17 juin 2016 5 17 /06 /juin /2016 13:33

J'ai entendu hier soir le Requiem d'Anton Dvorak en l'église Saint-Roch, dans le 1er arrondissement de Paris.

Une heure avant le concert, j'ai gagné le Châtelet à pied depuis la cathédrale, puis pris le métro jusqu'aux Tuileries.

N'ayant pu réserver de billet pour ce concert, et le placement étant libre, il valait mieux arriver en avance!

 

Jeudi 16 juin 2016

Voici une photo du Choeur philharmonique international, en place dans l'église Saint Roch:

 

Jeudi 16 juin 2016

Le Requiem était accompagné au piano, et placé sous la direction d'Amine Kouider.
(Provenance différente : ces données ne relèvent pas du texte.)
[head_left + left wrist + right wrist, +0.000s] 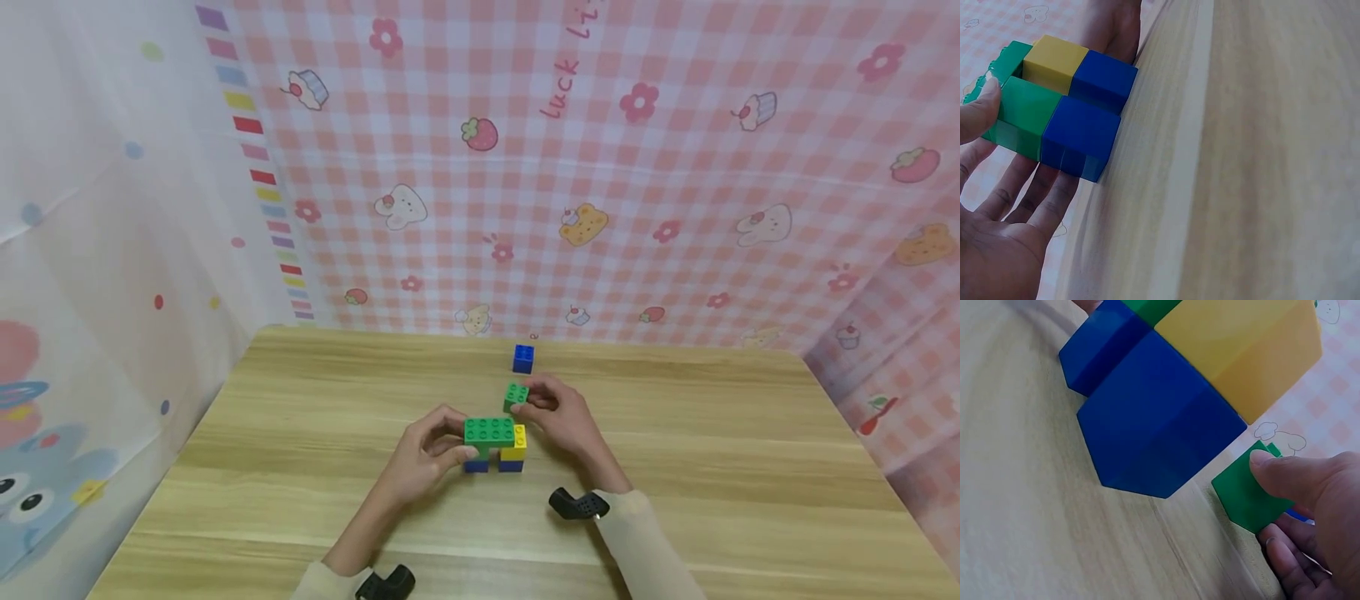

En introduction, le Choeur faisant partie des "artistes de l'UNESCO pour la paix", une déléguée de l'organisation internationale

vint nous parler des ventes illicites d'oeuvres d'art réprimées par l'UNESCO et auxquelles le concert contribuait par la vente

de programmes. Je me sentis très décalée par rapport à cette préoccupation honorable, question de quotidien...

 

Jeudi 16 juin 2016

 

Le Requiem de Dvorak est une oeuvre de 1890, écrite dans la tonalité de si bémol mineur, pour grand

orchestre, choeur et solistes, qui a suivi de 14 ans le Stabat Mater. C'est une oeuvre brillante et intellectuelle,

construite, effectivement sans l'émotion que provoque l'audition du Stabat Mater, que nous avions chantée

conjointement avec le choeur Hugues Reiner en l'église de la Trinité, en 2012, accompagnés par l'Euromusic symphonic orchestra,

  qui comptait alors Anne Gravoin parmi les volonistes. La réduction de l'orchestre pour piano, qui est celle qu'utilise

le choeur pour travailler en répétition, enlevait de la brillance instrumentale, et mettait davantage en relief

les voix. Elle rendait aussi plus difficile l'exécution chorale, car comme vous pourrez le constater sur les

extraits vidéos, si vous n'êtes pas familiers de l'oeuvre, celle-ci n'est pas des plus faciles à chanter.

Pour les 140 choristes, le piano s'entend moins que l'orchestre, et on peut moins se reposer sur lui.

Il y avait quatre solistes, dont j'ai apprécié les performances vocales. Un choriste qui a lu cet article, et

que je remercie, m'a envoyé les noms des quatre solistes qui me manquaient, en soulignant qu'il avait

trouvé la soprano exceptionnelle (moi aussi, je parlais de la couleur vocale particulière de l'alto qui est en fait une

mezzo-soprane) Il y avait donc Perrine MADOEUF (soprano), Camille MERCKX (mezzo-soprano),

Paul GAUGLER (ténor), et Virgile ANCELY (baryton-basse).Voici une photo où l'on voit les solistes:

 

Les solistes, au premier rang

 

 

 

Ci-dessus un extrait du Dies irae du Requiem, illustrant la difficulté de l'exécution chorale de l'oeuvre.

La couleurest un peu bizarre,  toutes mes photos et mes vidéos du 16 juin sont sombres, j'ai corrigé du mieux possible.

Le concert fut très applaudi. Le Quam olim Abrahae (fugue, morceau de bravoure choriste de l'oeuvre)

fut magistralement exécuté, je ne l'ai pas enregistré car j'attendais la reprise...mais il ne fut chanté qu'une fois.

Ci-dessous, un extrait mieux coloré du Sanctus, il s'agit des "cloches" du Hosanna:

 

 

 

Un beau concert, et une entreprise courageuse menée à bien. Le public a beaucoup apprécié.

Nous sommes ressortis de l'église Saint-Roch, qui était pleine pour le concert, vers 22h25.